Well, somebody send the good doctor a drink on his own bill, for this is exactly what will save this country from bankruptcy!

My alarm at the state of the Kenyan economy, and the government's finances in particular, is not new.

The Jubilee administration has been a hot mess as far as our economy is concerned. Their profligate borrow-and-spend policies have devastated the national budget so decisively that we now send more money to Beijing, Washington and elsewhere than we spend on ourselves.

To wit, although the government's annual income is only about Sh1.8 trillion, its annual debt obligation is an eye popping Sh1.2 trillion!  And yet, every year, the same government reads a national budget that purports to spend over Sh3 trillion on national priorities when it only has a disposable income of Sh600 billion.

This is storytelling at its most preposterous by the Cabinet Secretary for Fiction, er, Finance.

A constitutional amendment to the effect that the National Treasury Cabinet Secretary cannot pick up the phone and fuliza billions from Washington or Beijing without the express approval of Parliament has never been more desperately needed. It is literally what the doctor ordered. I will go one step further.

Since an MP is a cheap commodity nowadays, Parliament cannot be trusted either.

Government borrowing should be spaced out in advance. Say, every two years.

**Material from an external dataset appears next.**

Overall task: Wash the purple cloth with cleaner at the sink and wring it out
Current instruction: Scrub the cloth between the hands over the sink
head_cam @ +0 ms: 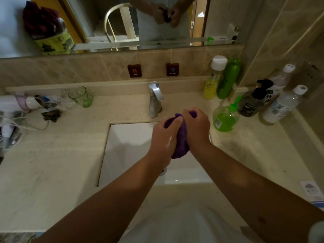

Every time it wants to borrow, the matter is brought to the people through a special referendum. In the words of the late Ken Matiba, let the people decide! After all, they will pay for it!

We are very soon going to be in the throes of a political and financial crisis as this spendthrift administration hits the legal debt ceiling of Sh9 trillion.

Presumably, they will go to Parliament and get it raised yet again since — due to the handshake — they have the numbers to pull this off.

But one day the political and economic environment at the local and international level will be so hostile that the government of the day will not be in a position to borrow anymore. The hour of reckoning will truly be at hand.

Waihiga challenged Kituyi to declare his position on whether the state of Kenya’s finances allows it to borrow more or whether we are nearing default.

I was rather encouraged when in his reply he stated that he would prefer the Monetary Policy Committee provides some details before he hazards a response.

Now that's the kind of answer that you can only get from a man who not only understands economics and obscure government mechanisms, but also knows what he doesn’t know and is not willing to pretend otherwise.

The one thing we are surely going to need in the next President is not just competence but a sense of integrity and a respect for institutions and processes.

Chances are very high that Mukhisa’s competitors for the presidency would not fully understand what the MPC is, what it does or whether it exists at all without first getting a briefing from their advisers.

Mukhisa, just like Mwai Kibaki before him, seems to have these things at his fingertips.

How can we pre-empt the cancer of debt and send it in remission before it consumes our Treasury and, with it, our country?

Mukhisa has a prescription that he offered to Waihiga's audience: "First, retire the expensive and inflexible commercial credit that the Jubilee administration has relied on and replace it with other kinds of more friendly debt.

“Second, reign in the ballooning recurrent expenditure with regard to the civil service and the political bureaucracy. Third, cut our ambitions of infrastructural expansion according to the cloth at our disposal. Let us not overreach ourselves to create optics of modern infrastructure while we are struggling to service what we have borrowed before," he said.

Well, that's not a bad prescription from the doctor at all. In fact, it's exactly the medicine the government needs to restore its financial health.

Patrick Kariuki is a writer based in Nairobi who is battling his way through the Covid and economic crisis one paragraph at a time. The views expressed here are his own.